Il vicedirettore uscente Lorenzo Erroi rivolge un piccolo saluto, parecchio commosso, ai colleghi e ai lettori de laRegione
“Buona la prima”. È con questa frase da cinema che negli ultimi anni, quando spettava a me chiudere l’edizione della Regione per il giorno successivo, davo il via libera alla stampa della prima pagina, dunque dell’intero giornale. Una sorta di formula scaramantica, giusta per il momento notturno in cui finisci di passare le bozze, hai già telefonato a questo e quello per eventuali modifiche dell’ultimo secondo e sempre con un po’ d’ansia – anche se quel rito l’hai ripetuto mille volte – ti chiedi cosa penseranno i lettori di quanto uscirà dalla rotativa. Ancora oggi, il fatto di non essere mai stato svegliato alle sei di mattina per aver cannato un titolo o combinato qualche immane casino mi pare un miracolo (ma è forse sintomo d’una certa clemenza da parte del buon Daniel).
Ora che sto per cambiare lavoro, ho l’impressione che mi mancherà quel buona-la-prima, anche se era spesso il frangente più concitato della giornata. Mi mancherà tormentare i colleghi della tecnica fino all’ultimo secondo perché “c’è un refusino”, parola che ormai mi rivolgevano come soprannome. Mi mancheranno i pastoni a base di funghi, falafel di frigo e salse improbabili coi quali impestavo la pausa pranzo dei compagni di lavoro. Mi mancheranno – magari un po’ meno – anche i battibecchi con alcuni politici un po’ troppo permalosi.
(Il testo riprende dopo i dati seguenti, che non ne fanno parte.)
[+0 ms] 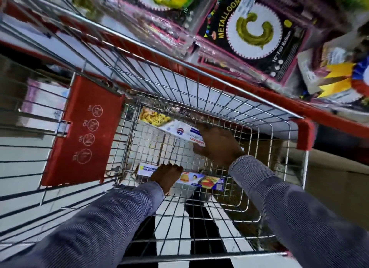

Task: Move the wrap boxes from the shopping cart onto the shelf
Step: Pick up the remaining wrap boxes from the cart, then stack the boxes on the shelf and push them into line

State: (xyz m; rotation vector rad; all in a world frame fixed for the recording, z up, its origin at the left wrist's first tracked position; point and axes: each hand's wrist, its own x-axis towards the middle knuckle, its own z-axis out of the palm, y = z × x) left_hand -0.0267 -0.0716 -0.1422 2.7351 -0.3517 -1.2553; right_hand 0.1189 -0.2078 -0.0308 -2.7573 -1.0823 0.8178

Mi perdo nei dettagli, lo so, ma non me la sento di fare bilanci, e poi è proprio dai dettagli che parte la memoria (Proust aveva la madeleine, io i falafel, vai a capire). Quando penso a certe storie che abbiamo raccontato o commentato, prima ancora di titoli e testi, mi viene in mente uno sguardo o la battuta di qualche collega. Quei colleghi – giornalisti e non solo – che mi hanno visto spuntare da chissà dove, mi hanno subito accolto e mi hanno insegnato un sacco di cose d’un mestiere in cui l’esperienza serve a dirigere l’ispirazione. Li ringrazio di cuore, come ringrazio Giacomo e Rocco Salvioni, che mi hanno ripescato da una carriera nel marketing tutt’altro che affine alla mia natura. Spero di aver scritto un po’ meglio di quanto non vendessi.
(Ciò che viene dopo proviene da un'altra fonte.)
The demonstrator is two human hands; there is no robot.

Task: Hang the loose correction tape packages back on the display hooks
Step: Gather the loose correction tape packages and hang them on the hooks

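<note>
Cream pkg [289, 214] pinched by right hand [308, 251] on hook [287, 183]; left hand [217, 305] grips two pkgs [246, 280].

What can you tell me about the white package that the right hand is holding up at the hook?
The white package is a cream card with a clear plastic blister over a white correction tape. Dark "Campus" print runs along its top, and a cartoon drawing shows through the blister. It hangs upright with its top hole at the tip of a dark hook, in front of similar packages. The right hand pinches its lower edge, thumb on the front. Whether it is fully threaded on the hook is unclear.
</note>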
Grazie anche a Daniel e Andrea, per avermi preso con loro in direzione: penso che ne abbiamo combinate di belle, anche se non sta a noi dirlo. Spetta semmai ai lettori, il cui affetto mi (ci) ha spesso commosso e confortato, specie quando una scelta editoriale scatenava le ire funeste di certi notabili con la pelle sottile e la ripicca facile. Personalmente, spero di aver rispettato la massima di Göran Tunström che mi ripeteva sempre Erminio Ferrari, un maestro che conosceva il mestiere e non solo quello: “Bisogna fare attenzione a non sporcare in giro con le nostre parole”. A Cristina – che prenderà il mio posto e di cui conosco bene il talento, la determinazione e la sensibilità – mi limito a girare lo stesso consiglio.
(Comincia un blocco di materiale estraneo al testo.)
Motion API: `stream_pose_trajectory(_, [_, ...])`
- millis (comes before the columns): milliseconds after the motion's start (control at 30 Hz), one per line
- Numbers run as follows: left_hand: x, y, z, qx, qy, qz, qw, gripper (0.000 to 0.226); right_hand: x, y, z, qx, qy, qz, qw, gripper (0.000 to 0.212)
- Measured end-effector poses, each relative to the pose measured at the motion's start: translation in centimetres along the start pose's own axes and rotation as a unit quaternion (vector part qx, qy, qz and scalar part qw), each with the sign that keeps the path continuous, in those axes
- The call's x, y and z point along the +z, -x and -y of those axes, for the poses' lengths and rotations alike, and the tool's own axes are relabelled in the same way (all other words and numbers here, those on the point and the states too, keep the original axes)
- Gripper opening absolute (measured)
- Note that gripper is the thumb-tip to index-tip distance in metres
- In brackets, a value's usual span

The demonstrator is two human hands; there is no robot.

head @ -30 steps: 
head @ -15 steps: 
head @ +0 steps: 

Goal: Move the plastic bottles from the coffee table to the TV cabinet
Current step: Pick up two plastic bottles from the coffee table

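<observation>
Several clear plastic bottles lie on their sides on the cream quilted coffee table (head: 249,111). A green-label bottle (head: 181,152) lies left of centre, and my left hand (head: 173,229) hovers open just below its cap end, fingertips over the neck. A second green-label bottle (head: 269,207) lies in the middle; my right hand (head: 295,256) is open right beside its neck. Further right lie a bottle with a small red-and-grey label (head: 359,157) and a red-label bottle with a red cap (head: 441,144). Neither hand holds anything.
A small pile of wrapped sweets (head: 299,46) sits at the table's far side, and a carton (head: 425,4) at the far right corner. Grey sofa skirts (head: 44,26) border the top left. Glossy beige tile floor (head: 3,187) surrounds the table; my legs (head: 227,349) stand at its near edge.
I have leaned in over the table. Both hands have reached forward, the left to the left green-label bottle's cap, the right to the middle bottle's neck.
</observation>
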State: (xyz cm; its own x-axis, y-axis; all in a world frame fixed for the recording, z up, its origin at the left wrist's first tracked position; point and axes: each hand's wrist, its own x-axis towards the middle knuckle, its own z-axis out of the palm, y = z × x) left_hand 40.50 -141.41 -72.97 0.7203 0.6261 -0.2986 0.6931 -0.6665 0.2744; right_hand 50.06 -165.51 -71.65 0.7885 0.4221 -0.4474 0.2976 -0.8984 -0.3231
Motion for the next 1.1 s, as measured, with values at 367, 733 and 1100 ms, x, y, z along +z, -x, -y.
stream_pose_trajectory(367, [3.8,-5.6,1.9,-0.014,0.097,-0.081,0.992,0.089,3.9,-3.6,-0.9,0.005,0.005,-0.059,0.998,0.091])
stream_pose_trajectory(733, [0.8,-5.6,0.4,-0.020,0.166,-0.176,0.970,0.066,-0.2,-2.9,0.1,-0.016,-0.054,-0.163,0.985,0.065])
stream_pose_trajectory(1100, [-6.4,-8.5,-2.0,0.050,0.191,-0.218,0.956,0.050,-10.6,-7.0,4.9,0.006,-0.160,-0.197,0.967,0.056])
Ora è il momento della nostalgia canaglia, ma parto anche con entusiasmo e curiosità per quel che mi aspetta, che non sarà facile, ma è poi il suo bello: spero di portare alla Rsi, pur in altra forma e in un ruolo ben diverso, tutto quello che ho imparato qui in via Ghiringhelli 9. Incluso un po’ dello spirito che si respira in questa redazione lontanuccia da via Paolo Fabbri 43, certo, ma in cui comunque “fra krapfen e boiate le ore strane son volate”.
Ora sarà meglio che mi fermi, sennò finisce che mi commuovo. Poi forse aveva ragione il giovane Holden – oggi sono in vena di citazioni, sorry – quando consigliava: “Non raccontate mai niente a nessuno. Se lo fate, finisce che sentite la mancanza di tutti”.
Comunque sia, anche stasera, buona la prima.